Or for a simpler starting point, the FAQs for scientists at Alcor:

http://alcor.org/sciencefaq.htm

You might also look at ongoing results from the Brain Preservation Technology Prize:

http://www.fightaging.org/archives/2012/03/an-update-from-co...

Evidence-Based Cryonics has a lot of as-unbiased-as-you're-going-to-get stuff on the perfusion and ischemia issues associated with vitrification of tissue, as well as explorations of other commonly voiced objections. Just wade through the archives:

http://www.evidencebasedcryonics.org/

Also, since we seem to be arguing from authority here, you might look at this, noting that a number of the signatories are quite well known biologists:

http://www.evidencebasedcryonics.org/scientists-open-letter-...




I don't doubt that cryonics is a valid science, but it is not a valid business model right now.

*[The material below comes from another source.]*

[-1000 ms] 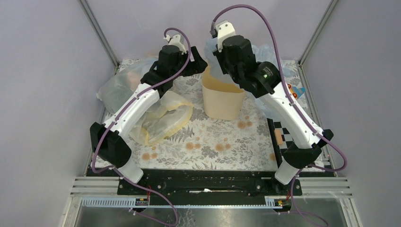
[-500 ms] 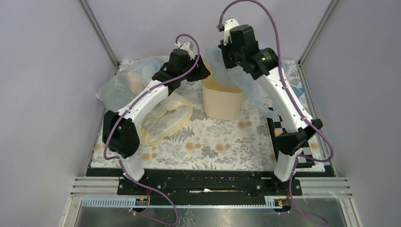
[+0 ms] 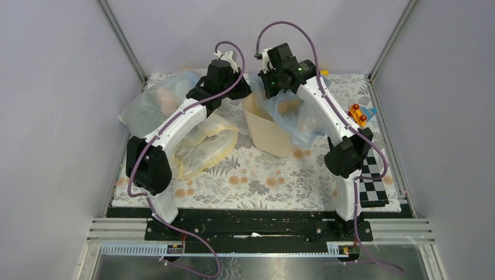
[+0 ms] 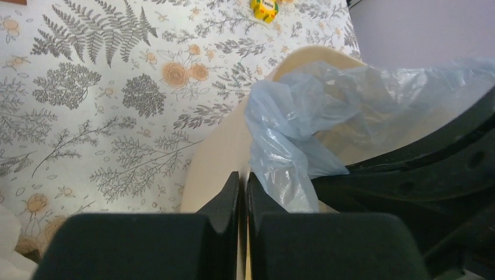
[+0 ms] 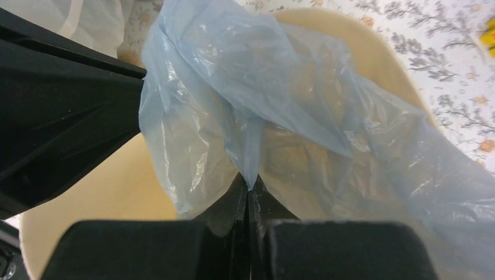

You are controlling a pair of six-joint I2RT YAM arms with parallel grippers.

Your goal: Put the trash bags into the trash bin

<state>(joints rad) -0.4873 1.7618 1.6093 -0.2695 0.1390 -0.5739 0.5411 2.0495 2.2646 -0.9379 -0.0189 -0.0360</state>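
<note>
The cream-beige trash bin (image 3: 265, 131) stands tilted at the back of the table, its mouth leaning left. The pale blue trash bag (image 3: 295, 119) lies over its mouth and hangs down its right side. My left gripper (image 3: 245, 90) sits at the bin's left rim. In the left wrist view that gripper (image 4: 242, 175) is shut with the bin (image 4: 216, 157) wall's edge between its fingers, the bag (image 4: 292, 128) just to the right. My right gripper (image 3: 269, 87) hovers over the mouth. Seen from its wrist, the right gripper (image 5: 248, 182) is shut on a fold of the bag (image 5: 251, 105) above the bin (image 5: 87, 192).
A bulky clear bag (image 3: 146, 102) lies at the back left, and a pale yellow bag (image 3: 204, 146) sits under my left arm. Small orange-red objects (image 3: 356, 114) lie at the right. A checkered board (image 3: 370, 175) is near the right arm's base, and a yellow item (image 4: 264, 7) lies beyond the bin.
My left gripper closed on the bin's rim. The right arm swung left and back with the bag, and the bin went from upright to tilted.
</note>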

The things I did in my lab were valid science, but I would be thrown in jail for ever giving those reagents to actual patients.

Like I said, the current state of "businses cryonics" is basically astrology and wishful thinking. I also don't doubt that in ten, twenty, fifty years, scientists will have figured out how to do it (much better).

But right now? I'm saying nope.

(Addendum: most of those publications listed at 21cm are about thin slices, which isn't exactly relevant. The even better ones are oocytes, which are practically tanks of the cellular world. Drosophila oocytes are so large you can see them with your naked eye and can withstand enormous punishment before dieing. Using them as case studies of vitrification is not really being honest.

This brings me back to my original point: the science is solid...at an academic level. Once you move past 50 micron tissue slices, it all goes to hell.)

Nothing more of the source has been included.